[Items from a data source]
____
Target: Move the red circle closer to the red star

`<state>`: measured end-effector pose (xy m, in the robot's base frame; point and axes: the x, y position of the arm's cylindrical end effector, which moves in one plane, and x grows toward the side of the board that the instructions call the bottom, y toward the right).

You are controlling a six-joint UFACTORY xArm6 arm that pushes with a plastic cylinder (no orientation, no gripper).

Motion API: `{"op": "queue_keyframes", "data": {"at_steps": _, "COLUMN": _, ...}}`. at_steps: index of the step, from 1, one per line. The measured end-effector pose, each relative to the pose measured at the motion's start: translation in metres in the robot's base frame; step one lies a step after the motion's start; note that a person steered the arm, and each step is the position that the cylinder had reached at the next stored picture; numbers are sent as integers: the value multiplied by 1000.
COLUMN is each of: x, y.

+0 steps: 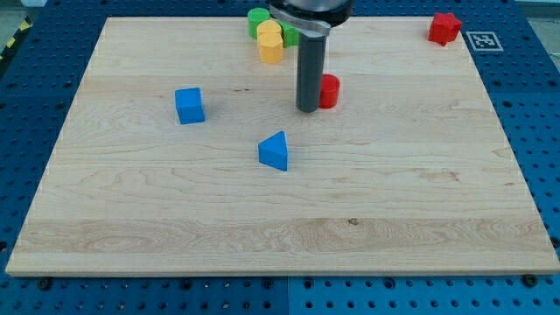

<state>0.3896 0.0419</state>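
Tool is a bare rod, nothing to grasp with; my tip touches the red circle on its left side, upper middle of the counter. Red star sits at top right corner, well apart. Yellow block, green blocks near top edge. Blue cube left, blue triangle below tip.

tip sitting right against the left side of the red circle, red star hanging out far toward the surface's top-right corner, blue cube lying left, blue triangle sitting below
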Motion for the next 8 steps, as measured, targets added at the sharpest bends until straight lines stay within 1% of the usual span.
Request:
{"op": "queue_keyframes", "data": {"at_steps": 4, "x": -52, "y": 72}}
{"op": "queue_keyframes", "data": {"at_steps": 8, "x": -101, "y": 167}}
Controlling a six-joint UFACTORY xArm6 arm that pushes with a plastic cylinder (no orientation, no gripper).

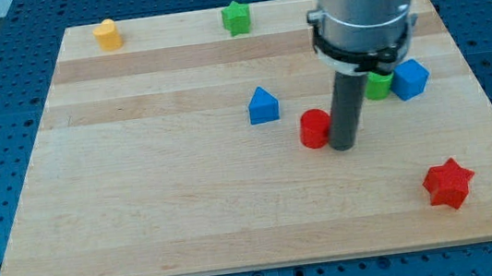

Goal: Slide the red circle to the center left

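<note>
The red circle [315, 128] lies on the wooden board [141, 196], right of the middle. My tip [344, 146] stands right against the circle's right side, touching or nearly touching it. The rod rises from there to the grey arm body at the view's top. A blue house-shaped block [263, 105] sits just up and left of the red circle.
A green block [377, 84], partly hidden behind the rod, and a blue cube [409, 79] sit to the right of the rod. A red star [448, 184] is at the lower right. A yellow block [107, 34] and a green star [235, 17] sit along the top edge.
</note>
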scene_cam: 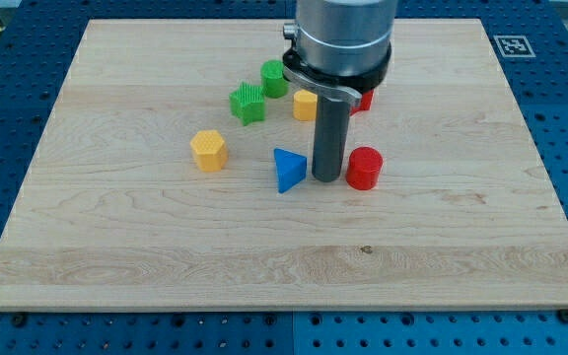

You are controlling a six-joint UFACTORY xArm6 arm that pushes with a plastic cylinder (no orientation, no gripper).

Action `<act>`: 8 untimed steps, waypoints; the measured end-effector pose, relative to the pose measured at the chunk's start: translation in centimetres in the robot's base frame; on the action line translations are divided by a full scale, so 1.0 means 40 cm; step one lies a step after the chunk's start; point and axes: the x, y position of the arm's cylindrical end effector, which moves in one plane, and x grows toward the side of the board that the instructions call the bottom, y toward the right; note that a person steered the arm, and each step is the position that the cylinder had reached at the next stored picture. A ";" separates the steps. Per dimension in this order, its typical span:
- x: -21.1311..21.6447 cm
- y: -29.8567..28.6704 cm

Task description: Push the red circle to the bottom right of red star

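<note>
The red circle (364, 168) stands right of the board's middle. My tip (325, 178) rests on the board just to its left, close beside it, between it and the blue triangle (288, 170). The red star (364, 99) lies toward the view's top, mostly hidden behind the arm's grey body; only its right edge shows. The red circle is directly below the star in the view.
A yellow block (306, 105) sits left of the arm. A green star-like block (248, 103) and a green round block (273, 78) lie at upper left. A yellow hexagon (208, 150) lies left of the blue triangle. The wooden board (116, 247) sits on a blue perforated table.
</note>
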 end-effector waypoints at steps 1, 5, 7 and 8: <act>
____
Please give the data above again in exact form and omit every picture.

Target: Move the red circle closer to the red star

`<state>`: measured end-effector pose (xy m, in the robot's base frame; point and axes: the x, y position of the arm's cylindrical end effector, which moves in one plane, and x grows toward the side of the board that the instructions call the bottom, y toward the right).

You are controlling a six-joint UFACTORY xArm6 arm that pushes with a plastic cylinder (no orientation, no gripper).

Motion API: `{"op": "queue_keyframes", "data": {"at_steps": _, "COLUMN": _, ...}}`. at_steps: index of the step, from 1, one per line. The measured end-effector pose, each relative to the pose measured at the motion's start: translation in metres in the robot's base frame; step one lies a step after the motion's start; note that a person steered the arm, and each step is the position that the cylinder had reached at the next stored picture; numbers are sent as integers: the value multiplied by 1000.
COLUMN is each of: x, y.

+0 steps: 

<state>0.3896 0.0419</state>
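Tool is a bare rod, nothing to grasp with; my tip touches the red circle on its left side, upper middle of the counter. Red star sits at top right corner, well apart. Yellow block, green blocks near top edge. Blue cube left, blue triangle below tip.

tip sitting right against the left side of the red circle, red star hanging out far toward the surface's top-right corner, blue cube lying left, blue triangle sitting below
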Motion for the next 8 steps, as measured, targets added at the sharpest bends until straight lines stay within 1% of the usual span.
Request:
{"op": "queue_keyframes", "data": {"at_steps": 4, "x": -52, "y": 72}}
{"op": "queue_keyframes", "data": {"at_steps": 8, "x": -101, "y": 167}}
Controlling a six-joint UFACTORY xArm6 arm that pushes with a plastic cylinder (no orientation, no gripper).


Goal: Slide the red circle to the center left

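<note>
The red circle [315, 128] lies on the wooden board [141, 196], right of the middle. My tip [344, 146] stands right against the circle's right side, touching or nearly touching it. The rod rises from there to the grey arm body at the view's top. A blue house-shaped block [263, 105] sits just up and left of the red circle.
A green block [377, 84], partly hidden behind the rod, and a blue cube [409, 79] sit to the right of the rod. A red star [448, 184] is at the lower right. A yellow block [107, 34] and a green star [235, 17] sit along the top edge.
</note>
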scene_cam: 

You are controlling a six-joint UFACTORY xArm6 arm that pushes with a plastic cylinder (no orientation, no gripper).

Action `<act>`: 8 untimed steps, waypoints; the measured end-effector pose, relative to the pose measured at the chunk's start: translation in centimetres in the robot's base frame; on the action line translations are divided by a full scale, so 1.0 means 40 cm; step one lies a step after the chunk's start; point and axes: the x, y position of the arm's cylindrical end effector, which moves in one plane, and x grows toward the side of the board that the instructions call the bottom, y toward the right; note that a person steered the arm, and each step is the position that the cylinder had reached at the next stored picture. A ";" separates the steps. Per dimension in this order, its typical span:
- x: -21.1311..21.6447 cm
- y: -29.8567..28.6704 cm

Task description: Push the red circle to the bottom right of red star

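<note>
The red circle (364, 168) stands right of the board's middle. My tip (325, 178) rests on the board just to its left, close beside it, between it and the blue triangle (288, 170). The red star (364, 99) lies toward the view's top, mostly hidden behind the arm's grey body; only its right edge shows. The red circle is directly below the star in the view.
A yellow block (306, 105) sits left of the arm. A green star-like block (248, 103) and a green round block (273, 78) lie at upper left. A yellow hexagon (208, 150) lies left of the blue triangle. The wooden board (116, 247) sits on a blue perforated table.
</note>
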 end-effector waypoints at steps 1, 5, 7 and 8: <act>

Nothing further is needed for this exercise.